[Data items]
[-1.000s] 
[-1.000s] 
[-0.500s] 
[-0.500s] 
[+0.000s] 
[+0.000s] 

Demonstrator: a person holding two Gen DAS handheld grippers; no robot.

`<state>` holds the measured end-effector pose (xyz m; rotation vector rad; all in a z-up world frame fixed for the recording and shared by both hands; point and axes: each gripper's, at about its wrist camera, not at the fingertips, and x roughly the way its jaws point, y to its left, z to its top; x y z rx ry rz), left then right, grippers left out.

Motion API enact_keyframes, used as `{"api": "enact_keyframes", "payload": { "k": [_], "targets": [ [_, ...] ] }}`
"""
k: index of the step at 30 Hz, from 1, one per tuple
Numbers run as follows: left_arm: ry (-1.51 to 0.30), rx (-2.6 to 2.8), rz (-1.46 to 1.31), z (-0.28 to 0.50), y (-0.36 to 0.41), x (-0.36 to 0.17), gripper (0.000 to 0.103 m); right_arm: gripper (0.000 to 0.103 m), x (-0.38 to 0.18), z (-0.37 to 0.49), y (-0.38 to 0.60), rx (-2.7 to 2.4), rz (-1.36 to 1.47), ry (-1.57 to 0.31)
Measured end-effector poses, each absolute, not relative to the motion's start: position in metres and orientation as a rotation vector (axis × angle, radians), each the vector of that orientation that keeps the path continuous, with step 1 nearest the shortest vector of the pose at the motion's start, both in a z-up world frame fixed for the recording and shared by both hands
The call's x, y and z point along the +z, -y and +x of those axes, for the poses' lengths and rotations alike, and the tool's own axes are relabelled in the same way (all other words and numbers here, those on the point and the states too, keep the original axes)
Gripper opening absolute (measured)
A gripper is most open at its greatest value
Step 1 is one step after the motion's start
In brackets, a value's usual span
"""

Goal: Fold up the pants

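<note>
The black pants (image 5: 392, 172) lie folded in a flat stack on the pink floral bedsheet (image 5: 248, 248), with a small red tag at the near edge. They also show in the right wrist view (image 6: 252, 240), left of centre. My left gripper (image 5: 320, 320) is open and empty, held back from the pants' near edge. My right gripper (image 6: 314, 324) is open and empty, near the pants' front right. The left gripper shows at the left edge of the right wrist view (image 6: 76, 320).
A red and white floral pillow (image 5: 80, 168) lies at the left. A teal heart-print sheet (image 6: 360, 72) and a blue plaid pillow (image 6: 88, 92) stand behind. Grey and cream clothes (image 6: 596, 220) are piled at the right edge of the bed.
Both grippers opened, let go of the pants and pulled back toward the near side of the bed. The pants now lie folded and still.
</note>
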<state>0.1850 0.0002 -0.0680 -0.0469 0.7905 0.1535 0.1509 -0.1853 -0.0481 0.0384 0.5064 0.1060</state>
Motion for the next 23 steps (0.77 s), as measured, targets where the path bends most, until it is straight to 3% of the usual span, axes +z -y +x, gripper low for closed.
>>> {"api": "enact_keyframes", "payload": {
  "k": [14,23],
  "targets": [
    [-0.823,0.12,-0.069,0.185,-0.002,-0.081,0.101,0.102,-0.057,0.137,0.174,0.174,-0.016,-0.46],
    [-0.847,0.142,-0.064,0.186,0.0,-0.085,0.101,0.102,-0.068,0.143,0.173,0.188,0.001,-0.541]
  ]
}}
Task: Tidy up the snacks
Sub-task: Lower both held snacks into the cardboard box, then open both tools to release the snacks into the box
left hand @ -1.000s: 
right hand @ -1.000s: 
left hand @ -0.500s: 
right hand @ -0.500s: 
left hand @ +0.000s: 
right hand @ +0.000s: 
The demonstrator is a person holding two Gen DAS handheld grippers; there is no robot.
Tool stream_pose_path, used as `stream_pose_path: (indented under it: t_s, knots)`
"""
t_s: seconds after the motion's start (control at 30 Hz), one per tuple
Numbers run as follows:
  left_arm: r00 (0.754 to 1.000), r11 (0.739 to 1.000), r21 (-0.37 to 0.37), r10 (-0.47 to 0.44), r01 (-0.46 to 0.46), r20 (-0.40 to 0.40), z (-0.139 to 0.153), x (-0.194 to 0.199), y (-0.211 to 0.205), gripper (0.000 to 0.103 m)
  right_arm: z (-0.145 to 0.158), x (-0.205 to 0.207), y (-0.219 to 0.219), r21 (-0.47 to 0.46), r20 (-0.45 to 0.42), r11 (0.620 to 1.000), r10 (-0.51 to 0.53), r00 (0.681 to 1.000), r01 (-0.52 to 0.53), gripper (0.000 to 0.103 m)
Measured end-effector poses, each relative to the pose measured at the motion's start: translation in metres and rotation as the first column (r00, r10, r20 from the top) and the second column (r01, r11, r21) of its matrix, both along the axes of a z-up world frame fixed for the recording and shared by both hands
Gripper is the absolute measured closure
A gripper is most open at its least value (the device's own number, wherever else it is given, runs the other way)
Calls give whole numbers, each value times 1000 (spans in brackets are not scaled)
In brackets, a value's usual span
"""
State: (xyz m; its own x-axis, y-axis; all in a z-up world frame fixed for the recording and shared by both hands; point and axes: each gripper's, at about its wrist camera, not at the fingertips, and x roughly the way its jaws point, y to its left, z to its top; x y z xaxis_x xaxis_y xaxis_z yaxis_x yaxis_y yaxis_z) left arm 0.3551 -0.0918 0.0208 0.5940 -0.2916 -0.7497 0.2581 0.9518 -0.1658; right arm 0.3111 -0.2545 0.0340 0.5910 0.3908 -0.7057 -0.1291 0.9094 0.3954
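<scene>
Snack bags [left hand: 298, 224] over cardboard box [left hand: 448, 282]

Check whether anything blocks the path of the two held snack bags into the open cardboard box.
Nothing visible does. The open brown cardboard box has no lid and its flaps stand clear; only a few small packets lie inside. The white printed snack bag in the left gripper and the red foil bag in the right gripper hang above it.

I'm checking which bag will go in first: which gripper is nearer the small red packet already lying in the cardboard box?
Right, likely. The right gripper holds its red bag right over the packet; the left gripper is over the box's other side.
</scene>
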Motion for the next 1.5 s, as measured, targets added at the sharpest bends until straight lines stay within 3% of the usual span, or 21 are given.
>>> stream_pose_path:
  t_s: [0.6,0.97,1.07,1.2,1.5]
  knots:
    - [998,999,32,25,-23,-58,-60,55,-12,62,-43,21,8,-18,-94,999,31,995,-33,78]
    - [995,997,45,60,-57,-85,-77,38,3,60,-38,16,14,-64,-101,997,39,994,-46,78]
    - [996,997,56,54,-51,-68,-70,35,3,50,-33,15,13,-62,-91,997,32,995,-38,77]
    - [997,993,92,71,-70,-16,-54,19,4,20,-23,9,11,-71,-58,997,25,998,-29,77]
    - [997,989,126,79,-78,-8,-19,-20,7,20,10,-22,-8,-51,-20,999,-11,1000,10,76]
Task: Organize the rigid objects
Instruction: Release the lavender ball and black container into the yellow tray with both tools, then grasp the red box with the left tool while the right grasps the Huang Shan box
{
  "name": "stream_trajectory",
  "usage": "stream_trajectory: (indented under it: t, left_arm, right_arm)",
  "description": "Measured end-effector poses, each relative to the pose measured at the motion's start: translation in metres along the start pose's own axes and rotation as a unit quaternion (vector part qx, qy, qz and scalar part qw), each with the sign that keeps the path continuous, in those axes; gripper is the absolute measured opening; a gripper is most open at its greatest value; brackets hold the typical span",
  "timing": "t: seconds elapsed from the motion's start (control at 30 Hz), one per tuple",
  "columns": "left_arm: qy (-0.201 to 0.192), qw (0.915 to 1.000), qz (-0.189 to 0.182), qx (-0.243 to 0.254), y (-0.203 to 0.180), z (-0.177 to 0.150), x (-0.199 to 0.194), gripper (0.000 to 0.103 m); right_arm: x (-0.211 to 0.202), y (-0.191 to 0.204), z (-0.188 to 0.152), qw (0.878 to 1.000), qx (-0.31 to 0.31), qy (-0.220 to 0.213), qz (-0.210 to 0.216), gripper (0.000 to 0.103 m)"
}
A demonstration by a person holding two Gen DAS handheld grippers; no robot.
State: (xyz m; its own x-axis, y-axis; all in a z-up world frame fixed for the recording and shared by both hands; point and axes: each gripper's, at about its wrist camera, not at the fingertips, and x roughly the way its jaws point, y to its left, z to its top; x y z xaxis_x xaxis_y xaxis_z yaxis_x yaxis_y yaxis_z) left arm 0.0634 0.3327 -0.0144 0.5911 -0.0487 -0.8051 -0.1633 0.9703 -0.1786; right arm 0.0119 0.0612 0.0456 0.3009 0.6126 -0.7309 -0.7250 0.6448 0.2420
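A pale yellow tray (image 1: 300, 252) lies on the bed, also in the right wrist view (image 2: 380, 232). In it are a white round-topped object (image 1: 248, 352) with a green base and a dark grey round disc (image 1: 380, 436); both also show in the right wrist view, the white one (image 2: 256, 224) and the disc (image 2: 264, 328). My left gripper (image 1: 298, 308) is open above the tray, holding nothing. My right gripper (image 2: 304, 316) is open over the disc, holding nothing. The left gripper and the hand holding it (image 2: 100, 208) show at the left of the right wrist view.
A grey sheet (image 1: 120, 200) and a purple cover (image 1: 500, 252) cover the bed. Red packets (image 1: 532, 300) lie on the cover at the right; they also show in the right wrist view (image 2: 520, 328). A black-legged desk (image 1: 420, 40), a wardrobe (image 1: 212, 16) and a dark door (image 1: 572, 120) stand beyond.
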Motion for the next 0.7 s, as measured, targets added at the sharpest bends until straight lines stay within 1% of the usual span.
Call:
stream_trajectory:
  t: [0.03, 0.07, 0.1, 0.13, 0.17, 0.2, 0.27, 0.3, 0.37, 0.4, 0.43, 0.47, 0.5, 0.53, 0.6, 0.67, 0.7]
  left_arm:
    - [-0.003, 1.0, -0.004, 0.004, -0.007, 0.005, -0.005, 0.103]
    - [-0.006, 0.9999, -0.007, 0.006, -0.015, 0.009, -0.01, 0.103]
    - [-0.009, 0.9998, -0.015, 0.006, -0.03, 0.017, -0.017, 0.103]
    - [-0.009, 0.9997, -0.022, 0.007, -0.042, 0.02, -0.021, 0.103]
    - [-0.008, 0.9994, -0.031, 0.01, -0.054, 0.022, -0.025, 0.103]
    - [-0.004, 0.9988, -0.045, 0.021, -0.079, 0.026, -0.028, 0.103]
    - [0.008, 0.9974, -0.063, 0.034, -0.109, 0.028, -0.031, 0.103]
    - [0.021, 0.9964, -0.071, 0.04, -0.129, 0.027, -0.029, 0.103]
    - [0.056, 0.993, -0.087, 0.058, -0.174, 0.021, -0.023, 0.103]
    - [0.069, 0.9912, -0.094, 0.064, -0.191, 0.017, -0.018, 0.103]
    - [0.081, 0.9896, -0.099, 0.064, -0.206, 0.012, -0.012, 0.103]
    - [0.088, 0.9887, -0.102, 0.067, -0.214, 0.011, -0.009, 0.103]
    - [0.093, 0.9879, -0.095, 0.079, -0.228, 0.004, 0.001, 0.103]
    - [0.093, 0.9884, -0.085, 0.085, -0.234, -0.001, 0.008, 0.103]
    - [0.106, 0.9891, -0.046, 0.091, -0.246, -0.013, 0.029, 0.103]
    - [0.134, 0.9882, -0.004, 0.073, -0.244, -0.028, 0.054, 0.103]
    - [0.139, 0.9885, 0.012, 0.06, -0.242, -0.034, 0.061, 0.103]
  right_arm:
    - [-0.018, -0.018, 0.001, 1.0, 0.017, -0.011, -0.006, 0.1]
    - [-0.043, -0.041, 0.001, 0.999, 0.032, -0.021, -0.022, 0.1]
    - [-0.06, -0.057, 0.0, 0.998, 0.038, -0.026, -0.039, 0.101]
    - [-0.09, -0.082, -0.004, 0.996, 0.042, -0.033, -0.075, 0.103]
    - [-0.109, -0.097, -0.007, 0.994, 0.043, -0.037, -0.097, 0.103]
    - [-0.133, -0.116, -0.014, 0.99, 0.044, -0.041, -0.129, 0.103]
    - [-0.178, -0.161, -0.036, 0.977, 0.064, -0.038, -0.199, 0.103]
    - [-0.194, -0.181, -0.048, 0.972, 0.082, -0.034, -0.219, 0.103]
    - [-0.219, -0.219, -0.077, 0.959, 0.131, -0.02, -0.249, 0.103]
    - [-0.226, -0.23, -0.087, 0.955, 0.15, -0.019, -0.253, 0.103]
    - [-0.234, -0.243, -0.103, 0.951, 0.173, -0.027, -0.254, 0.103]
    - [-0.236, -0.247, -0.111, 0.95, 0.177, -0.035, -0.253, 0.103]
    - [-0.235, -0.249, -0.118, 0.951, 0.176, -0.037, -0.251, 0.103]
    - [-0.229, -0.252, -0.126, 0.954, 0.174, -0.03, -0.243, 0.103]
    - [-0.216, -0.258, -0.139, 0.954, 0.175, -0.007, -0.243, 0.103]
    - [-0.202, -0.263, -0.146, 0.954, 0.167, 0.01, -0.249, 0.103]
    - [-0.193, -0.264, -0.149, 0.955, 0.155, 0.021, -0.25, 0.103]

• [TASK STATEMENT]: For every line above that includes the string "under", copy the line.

• [RESPONSE AREA]:
Tool stream_pose_path, used as `stream_pose_path: (indented under it: t_s, knots)`
  "usage": "stream_trajectory: (indented under it: t, left_arm, right_arm)",

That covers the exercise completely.